PROBLEM DESCRIPTION
Copy exactly the lines of the material below that run from the one containing "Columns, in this" through the one containing "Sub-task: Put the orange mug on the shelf". Copy no other lines.

■ ■ ■ ■ ■

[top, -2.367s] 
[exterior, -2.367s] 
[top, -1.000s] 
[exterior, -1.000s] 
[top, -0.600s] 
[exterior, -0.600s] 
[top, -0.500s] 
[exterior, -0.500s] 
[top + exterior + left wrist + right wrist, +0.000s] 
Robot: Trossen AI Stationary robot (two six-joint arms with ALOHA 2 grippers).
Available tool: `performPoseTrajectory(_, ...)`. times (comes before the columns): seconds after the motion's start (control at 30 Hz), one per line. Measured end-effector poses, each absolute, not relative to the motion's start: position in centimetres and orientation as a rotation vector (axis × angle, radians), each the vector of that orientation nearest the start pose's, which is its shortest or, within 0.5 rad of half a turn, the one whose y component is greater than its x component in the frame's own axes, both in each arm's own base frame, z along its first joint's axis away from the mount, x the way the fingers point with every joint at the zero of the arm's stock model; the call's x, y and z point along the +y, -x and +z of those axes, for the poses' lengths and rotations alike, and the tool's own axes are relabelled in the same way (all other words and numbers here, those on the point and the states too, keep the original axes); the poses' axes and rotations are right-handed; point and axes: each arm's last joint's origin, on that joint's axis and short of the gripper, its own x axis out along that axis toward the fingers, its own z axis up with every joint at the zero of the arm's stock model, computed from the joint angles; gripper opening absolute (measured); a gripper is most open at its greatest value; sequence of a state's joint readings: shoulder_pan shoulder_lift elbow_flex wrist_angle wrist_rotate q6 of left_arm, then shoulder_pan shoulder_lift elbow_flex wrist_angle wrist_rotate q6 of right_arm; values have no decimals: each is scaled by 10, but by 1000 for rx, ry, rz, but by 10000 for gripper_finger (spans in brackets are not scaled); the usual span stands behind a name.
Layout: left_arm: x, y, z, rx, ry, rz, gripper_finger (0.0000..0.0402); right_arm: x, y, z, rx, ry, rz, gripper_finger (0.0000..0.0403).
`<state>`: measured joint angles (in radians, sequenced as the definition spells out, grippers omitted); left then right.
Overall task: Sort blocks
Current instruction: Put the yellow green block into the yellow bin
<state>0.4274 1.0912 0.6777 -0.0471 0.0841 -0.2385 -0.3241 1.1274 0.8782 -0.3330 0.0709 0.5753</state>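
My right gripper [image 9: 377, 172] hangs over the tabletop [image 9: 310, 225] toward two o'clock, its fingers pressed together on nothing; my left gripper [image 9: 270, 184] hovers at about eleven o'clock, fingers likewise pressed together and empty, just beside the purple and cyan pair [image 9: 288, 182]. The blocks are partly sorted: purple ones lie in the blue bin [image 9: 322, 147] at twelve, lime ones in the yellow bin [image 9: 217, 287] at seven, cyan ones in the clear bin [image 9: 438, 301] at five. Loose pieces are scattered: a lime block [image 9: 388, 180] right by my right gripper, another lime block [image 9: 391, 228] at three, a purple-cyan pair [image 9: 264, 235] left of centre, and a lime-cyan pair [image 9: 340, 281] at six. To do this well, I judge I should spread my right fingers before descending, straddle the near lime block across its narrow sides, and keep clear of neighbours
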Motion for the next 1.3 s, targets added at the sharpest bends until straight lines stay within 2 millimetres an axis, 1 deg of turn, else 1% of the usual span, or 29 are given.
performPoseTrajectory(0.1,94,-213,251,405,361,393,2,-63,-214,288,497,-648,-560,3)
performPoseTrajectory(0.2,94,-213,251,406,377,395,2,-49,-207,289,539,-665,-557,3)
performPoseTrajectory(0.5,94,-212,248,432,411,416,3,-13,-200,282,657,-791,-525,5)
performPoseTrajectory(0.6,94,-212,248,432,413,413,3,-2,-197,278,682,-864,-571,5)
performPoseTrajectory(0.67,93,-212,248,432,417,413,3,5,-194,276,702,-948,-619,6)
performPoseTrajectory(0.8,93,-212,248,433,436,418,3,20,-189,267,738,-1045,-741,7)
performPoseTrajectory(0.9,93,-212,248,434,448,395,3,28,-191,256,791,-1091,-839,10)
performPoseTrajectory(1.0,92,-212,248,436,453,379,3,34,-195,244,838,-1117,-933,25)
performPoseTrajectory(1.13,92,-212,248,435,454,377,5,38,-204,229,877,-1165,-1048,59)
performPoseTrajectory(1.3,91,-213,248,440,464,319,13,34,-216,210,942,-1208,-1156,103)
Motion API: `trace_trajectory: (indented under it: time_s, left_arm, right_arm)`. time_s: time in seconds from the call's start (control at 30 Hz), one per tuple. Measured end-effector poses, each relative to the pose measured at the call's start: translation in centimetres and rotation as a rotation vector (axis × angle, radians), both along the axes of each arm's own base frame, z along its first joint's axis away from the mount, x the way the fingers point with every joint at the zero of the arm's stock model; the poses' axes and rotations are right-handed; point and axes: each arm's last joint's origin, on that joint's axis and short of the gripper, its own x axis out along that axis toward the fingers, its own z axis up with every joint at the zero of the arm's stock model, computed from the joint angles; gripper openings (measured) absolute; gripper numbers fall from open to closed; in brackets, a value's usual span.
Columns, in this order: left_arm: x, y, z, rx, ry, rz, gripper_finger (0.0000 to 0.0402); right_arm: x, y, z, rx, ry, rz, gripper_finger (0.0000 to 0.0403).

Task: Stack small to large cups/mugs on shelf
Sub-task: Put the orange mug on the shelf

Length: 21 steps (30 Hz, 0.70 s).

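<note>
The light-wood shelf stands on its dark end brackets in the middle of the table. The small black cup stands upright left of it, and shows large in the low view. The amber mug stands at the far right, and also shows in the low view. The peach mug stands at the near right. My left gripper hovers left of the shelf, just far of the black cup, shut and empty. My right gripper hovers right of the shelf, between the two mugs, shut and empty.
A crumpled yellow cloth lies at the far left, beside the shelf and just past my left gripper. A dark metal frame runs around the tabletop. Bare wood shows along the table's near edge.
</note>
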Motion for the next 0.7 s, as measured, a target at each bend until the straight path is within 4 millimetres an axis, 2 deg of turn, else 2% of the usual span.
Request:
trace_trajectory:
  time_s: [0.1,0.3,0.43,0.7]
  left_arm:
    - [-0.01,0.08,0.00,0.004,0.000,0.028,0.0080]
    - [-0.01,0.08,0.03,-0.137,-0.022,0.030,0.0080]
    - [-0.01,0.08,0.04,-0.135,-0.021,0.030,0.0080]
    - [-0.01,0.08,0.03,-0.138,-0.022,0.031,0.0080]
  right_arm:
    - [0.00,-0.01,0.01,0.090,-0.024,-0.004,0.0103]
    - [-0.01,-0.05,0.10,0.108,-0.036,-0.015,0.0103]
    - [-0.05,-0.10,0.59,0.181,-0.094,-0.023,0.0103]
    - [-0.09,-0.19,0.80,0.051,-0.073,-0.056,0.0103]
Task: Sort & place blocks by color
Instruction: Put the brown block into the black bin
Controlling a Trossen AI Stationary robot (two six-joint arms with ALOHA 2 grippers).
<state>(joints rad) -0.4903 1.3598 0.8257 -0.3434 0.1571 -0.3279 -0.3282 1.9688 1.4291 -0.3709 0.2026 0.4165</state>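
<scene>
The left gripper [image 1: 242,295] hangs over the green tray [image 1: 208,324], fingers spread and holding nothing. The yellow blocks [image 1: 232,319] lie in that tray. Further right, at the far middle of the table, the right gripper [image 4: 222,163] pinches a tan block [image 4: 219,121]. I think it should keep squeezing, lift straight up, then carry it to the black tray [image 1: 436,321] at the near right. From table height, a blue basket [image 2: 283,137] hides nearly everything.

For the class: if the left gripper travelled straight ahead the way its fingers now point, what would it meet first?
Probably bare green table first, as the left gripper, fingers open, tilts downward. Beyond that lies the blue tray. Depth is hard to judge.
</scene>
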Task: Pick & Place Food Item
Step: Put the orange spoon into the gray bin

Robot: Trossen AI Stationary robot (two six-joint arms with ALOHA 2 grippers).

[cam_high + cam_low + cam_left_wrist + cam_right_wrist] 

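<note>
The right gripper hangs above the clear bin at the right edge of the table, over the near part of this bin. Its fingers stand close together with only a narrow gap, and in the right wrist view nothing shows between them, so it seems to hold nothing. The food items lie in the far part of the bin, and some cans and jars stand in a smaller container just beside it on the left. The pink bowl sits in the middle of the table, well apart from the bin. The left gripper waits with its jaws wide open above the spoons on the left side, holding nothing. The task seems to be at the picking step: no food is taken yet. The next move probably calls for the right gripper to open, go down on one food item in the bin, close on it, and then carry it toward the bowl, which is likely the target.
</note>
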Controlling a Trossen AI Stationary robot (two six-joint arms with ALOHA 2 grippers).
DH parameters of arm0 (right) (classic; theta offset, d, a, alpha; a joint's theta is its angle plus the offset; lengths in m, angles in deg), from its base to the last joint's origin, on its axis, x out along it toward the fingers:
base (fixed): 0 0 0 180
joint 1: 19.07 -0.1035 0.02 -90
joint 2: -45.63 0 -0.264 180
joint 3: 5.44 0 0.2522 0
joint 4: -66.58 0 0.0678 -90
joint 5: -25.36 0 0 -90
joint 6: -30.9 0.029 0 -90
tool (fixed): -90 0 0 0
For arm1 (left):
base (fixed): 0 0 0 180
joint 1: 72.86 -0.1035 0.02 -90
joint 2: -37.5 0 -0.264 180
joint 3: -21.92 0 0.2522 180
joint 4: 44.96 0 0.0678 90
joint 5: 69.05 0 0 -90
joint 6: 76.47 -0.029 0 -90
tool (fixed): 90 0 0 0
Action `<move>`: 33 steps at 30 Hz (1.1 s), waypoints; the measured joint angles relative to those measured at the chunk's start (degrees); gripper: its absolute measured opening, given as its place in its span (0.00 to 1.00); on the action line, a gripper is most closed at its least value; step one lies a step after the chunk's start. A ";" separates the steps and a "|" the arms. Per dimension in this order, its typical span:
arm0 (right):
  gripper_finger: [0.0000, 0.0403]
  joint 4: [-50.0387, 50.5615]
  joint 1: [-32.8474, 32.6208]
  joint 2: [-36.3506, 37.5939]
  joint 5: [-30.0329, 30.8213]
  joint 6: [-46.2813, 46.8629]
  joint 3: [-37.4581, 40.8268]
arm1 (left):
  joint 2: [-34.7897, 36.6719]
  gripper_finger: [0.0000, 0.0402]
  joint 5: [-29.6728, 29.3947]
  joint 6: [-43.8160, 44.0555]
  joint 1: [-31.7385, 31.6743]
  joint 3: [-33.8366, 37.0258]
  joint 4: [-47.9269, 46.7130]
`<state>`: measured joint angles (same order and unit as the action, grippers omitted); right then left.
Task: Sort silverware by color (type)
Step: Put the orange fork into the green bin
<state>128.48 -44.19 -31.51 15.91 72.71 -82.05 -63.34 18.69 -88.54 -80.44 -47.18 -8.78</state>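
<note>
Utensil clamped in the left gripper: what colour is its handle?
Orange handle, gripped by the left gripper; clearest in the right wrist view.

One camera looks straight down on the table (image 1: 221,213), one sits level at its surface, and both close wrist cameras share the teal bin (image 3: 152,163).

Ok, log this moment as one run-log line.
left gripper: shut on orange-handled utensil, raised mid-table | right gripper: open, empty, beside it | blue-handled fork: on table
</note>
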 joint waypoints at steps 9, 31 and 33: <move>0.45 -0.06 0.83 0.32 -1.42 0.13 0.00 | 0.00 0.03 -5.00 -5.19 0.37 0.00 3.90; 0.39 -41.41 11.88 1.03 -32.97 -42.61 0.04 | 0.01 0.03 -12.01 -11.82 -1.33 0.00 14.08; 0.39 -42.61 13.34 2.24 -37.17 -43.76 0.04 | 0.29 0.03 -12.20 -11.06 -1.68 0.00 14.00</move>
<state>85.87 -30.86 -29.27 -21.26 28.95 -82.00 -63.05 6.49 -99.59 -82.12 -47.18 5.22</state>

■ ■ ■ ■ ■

EXERCISE RESPONSE
Columns, in this order: left_arm: x, y, z, rx, ry, rz, gripper_finger (0.0000 to 0.0402); right_arm: x, y, z, rx, ry, rz, gripper_finger (0.0000 to 0.0403).

Task: Stack small to large cups/mugs on shelf
Sub-task: Put the orange mug on the shelf

The generated output is now complete.